| Directions for this task |
Please copy out the entries until you have copied the line that contains "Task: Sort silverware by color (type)", beginning with the first line.

| Input |
────────

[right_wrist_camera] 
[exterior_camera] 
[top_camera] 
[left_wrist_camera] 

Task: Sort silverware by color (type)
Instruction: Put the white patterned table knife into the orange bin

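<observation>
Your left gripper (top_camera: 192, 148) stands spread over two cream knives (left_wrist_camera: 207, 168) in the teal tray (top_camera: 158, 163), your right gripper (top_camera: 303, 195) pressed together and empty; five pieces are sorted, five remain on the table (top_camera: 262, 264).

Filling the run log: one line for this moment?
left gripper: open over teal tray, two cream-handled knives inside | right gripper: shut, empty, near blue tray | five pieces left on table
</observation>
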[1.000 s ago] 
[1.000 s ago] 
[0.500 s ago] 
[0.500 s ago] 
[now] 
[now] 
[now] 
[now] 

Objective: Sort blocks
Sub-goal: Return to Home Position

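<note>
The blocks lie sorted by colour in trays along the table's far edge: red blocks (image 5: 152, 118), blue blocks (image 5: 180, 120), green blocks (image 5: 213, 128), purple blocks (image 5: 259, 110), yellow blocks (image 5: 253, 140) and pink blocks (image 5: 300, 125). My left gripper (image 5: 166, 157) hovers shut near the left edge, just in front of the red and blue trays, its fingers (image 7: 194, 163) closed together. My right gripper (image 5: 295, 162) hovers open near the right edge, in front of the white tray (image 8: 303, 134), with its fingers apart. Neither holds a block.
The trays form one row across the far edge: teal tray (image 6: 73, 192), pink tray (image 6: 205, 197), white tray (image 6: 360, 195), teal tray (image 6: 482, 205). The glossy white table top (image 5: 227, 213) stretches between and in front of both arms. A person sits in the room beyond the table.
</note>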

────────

| Written answer |
[right_wrist_camera] 
[exterior_camera] 
[top_camera] 
[left_wrist_camera] 

Task: Sort silverware by color (type)

There is nothing more to the answer.